## ACTIVITY
From the entries below, copy out every line with "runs" in it.

(Records from a data source)

"""

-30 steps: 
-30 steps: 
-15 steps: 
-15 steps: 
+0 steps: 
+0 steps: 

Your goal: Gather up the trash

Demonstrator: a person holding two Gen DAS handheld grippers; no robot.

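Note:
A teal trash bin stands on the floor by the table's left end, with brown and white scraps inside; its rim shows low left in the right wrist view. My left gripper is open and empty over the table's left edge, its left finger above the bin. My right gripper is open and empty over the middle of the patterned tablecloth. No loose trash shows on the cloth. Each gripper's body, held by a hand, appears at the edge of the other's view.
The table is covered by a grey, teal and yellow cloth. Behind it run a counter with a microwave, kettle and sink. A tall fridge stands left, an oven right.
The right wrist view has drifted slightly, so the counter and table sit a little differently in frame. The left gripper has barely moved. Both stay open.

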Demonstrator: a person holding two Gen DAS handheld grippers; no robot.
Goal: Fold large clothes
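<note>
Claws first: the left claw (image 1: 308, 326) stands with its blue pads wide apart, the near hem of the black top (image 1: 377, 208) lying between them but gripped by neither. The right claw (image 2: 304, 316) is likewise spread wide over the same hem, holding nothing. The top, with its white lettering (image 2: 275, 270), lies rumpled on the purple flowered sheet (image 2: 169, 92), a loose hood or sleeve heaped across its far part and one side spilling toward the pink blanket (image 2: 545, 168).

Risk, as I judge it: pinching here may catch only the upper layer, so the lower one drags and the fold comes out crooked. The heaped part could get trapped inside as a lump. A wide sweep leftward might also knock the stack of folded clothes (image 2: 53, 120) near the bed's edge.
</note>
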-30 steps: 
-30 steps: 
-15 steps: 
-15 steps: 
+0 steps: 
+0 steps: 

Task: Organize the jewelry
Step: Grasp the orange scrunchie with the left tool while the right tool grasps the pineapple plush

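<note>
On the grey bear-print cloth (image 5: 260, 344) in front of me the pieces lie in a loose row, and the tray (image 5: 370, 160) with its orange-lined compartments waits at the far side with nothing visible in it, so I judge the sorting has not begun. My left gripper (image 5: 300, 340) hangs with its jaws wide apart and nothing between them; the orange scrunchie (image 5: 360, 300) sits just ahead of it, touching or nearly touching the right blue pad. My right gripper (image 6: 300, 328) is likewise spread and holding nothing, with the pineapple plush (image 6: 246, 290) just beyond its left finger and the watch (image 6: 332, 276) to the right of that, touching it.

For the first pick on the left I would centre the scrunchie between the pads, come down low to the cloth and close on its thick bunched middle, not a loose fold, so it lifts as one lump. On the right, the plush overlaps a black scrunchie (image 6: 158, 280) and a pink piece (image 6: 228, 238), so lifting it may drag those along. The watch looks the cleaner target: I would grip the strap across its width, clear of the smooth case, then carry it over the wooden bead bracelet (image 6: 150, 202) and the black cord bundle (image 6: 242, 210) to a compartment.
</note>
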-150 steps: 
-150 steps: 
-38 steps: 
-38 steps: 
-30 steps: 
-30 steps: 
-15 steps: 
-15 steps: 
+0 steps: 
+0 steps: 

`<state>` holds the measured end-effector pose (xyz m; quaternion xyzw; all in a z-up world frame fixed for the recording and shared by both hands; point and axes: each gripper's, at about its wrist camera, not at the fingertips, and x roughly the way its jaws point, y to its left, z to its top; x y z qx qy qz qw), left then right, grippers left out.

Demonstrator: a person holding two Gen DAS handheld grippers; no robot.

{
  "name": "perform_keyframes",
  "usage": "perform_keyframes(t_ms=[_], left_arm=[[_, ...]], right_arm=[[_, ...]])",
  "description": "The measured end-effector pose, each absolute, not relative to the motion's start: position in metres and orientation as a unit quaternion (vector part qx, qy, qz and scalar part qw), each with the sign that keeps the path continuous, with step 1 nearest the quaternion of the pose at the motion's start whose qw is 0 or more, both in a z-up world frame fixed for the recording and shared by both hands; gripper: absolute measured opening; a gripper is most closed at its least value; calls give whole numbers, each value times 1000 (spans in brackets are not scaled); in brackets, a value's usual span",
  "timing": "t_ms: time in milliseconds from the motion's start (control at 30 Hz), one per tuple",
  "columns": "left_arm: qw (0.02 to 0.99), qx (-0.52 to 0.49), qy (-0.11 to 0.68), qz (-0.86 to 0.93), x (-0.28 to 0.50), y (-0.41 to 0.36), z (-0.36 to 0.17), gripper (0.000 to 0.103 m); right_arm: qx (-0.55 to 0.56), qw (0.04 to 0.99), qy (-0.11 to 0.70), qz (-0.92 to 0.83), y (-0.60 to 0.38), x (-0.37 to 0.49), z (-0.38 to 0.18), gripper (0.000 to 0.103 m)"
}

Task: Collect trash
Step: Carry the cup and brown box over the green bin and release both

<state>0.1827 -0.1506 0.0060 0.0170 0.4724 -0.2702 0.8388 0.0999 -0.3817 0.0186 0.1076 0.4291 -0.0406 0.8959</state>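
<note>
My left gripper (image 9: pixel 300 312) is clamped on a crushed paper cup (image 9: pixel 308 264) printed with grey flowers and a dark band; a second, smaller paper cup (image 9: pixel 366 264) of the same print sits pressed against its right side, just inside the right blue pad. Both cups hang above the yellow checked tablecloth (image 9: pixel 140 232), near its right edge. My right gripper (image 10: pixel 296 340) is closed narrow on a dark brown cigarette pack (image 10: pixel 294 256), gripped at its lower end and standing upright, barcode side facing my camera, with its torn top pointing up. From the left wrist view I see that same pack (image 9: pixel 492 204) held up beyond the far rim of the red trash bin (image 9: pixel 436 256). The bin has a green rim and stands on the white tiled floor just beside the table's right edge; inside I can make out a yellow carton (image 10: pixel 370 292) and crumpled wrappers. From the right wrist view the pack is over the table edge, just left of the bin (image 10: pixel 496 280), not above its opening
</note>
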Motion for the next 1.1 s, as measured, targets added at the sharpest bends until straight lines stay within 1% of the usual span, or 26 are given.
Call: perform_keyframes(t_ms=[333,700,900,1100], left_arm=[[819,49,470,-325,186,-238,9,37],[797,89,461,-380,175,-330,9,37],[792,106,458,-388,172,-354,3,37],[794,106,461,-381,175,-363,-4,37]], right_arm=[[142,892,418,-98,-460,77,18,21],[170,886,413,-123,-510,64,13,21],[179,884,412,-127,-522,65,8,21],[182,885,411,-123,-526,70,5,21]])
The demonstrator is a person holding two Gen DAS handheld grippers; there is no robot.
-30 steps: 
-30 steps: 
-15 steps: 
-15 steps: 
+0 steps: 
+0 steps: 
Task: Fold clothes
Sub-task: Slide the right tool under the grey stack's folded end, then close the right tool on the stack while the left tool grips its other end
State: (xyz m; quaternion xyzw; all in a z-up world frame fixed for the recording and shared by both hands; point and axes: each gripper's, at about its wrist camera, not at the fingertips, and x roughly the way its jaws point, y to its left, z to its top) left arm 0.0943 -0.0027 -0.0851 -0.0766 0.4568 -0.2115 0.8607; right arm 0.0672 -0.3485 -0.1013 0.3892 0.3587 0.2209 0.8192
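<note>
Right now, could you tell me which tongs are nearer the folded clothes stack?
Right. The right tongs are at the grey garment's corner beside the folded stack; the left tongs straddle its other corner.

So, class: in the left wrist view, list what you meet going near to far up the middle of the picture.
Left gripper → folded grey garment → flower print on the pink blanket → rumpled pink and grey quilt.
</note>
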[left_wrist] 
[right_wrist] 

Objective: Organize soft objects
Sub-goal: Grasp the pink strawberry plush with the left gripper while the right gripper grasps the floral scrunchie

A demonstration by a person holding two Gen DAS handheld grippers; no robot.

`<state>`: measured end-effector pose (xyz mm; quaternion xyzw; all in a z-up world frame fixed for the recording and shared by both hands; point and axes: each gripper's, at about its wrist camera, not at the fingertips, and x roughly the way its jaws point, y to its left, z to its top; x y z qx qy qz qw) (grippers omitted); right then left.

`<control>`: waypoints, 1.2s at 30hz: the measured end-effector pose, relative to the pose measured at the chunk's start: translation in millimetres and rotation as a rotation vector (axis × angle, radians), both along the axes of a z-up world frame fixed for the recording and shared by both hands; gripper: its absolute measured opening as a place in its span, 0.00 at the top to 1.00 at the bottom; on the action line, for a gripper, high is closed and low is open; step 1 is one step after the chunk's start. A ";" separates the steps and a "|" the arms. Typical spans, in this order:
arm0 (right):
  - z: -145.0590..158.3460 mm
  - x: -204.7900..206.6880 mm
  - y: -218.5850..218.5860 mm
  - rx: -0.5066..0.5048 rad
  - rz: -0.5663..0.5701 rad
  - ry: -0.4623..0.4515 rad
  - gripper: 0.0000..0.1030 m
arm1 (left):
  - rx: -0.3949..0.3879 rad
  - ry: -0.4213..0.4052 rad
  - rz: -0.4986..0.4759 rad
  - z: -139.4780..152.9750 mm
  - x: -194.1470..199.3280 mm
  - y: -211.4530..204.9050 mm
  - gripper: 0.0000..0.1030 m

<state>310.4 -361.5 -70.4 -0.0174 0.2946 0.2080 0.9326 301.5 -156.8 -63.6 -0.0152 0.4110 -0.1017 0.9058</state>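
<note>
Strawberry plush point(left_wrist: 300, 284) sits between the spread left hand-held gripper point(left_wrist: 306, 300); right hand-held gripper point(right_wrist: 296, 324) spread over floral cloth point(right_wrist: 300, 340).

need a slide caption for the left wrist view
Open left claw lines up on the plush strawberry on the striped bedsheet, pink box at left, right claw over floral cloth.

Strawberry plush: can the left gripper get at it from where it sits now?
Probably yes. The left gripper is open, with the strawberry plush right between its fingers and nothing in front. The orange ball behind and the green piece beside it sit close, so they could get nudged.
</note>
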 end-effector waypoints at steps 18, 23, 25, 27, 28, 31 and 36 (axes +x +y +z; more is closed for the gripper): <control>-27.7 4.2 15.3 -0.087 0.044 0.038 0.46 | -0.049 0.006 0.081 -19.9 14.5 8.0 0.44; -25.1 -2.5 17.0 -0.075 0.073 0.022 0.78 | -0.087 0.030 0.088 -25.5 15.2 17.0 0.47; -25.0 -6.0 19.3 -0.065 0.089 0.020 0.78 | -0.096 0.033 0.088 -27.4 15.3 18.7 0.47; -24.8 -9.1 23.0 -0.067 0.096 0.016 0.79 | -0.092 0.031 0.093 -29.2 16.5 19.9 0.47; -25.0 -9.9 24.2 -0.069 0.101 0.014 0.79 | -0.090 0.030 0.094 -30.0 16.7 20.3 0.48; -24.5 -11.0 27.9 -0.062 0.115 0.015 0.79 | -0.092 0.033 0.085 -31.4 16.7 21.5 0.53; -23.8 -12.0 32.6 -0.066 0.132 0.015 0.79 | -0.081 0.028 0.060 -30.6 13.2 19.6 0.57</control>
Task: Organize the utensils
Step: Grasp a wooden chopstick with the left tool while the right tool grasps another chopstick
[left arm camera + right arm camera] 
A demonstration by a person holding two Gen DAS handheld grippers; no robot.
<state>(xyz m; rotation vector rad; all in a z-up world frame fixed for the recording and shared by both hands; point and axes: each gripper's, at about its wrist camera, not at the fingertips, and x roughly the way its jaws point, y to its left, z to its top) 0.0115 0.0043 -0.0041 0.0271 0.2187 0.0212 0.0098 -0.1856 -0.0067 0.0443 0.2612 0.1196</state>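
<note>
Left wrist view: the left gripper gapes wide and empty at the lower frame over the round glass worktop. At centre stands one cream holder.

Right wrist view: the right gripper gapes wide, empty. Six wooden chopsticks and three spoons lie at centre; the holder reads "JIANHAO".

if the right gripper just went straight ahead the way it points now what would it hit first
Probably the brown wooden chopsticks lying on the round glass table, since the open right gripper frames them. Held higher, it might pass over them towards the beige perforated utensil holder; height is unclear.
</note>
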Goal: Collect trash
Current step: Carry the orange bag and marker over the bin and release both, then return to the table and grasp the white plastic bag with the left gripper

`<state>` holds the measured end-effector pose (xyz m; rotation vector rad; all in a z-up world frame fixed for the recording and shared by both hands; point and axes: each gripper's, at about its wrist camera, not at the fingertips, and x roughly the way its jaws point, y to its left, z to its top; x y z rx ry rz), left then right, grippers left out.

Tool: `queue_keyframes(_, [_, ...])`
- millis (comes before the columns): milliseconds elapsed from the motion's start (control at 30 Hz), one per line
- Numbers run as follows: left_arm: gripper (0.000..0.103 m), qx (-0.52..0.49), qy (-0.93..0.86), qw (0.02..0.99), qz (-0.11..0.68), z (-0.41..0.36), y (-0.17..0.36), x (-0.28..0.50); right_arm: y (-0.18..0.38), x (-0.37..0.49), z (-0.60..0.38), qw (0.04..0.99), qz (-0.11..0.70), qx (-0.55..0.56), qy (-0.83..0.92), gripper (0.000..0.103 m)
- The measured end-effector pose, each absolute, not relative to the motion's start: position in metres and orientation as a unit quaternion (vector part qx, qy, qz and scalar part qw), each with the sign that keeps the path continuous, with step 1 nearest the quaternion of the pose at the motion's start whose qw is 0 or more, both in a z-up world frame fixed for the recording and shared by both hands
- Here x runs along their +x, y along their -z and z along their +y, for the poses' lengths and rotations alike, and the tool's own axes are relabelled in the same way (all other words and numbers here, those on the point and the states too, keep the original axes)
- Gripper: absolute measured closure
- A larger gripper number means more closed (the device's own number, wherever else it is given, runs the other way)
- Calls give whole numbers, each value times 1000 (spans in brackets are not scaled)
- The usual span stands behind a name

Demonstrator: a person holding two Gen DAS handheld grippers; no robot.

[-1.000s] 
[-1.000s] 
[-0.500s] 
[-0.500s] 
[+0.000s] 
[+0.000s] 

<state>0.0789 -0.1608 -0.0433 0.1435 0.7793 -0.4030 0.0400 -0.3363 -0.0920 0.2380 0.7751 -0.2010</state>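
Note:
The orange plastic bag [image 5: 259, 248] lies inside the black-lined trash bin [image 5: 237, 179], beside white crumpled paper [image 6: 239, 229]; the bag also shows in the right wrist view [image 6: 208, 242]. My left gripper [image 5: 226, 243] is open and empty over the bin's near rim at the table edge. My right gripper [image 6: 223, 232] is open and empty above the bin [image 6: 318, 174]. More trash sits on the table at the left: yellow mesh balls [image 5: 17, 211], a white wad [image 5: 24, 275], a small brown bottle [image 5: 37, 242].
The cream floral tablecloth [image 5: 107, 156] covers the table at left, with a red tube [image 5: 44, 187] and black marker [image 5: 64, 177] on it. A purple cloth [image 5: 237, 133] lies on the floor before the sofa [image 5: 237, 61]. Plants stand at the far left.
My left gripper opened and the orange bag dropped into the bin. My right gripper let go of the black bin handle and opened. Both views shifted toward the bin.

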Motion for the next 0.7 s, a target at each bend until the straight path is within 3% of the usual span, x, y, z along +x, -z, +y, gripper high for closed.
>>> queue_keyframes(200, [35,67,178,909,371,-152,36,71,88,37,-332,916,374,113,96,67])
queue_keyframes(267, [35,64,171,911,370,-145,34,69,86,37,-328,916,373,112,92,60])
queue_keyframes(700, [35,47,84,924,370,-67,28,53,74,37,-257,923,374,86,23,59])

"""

## EXPECTED ANSWER
- Here x runs along their +x, y along their -z and z along their +y, for the poses' lengths and rotations alike, and the tool's own axes are relabelled in the same way (all other words and numbers here, those on the point and the states too, keep the original axes)
- A larger gripper number means more closed (the device's own number, wherever else it is given, runs the other way)

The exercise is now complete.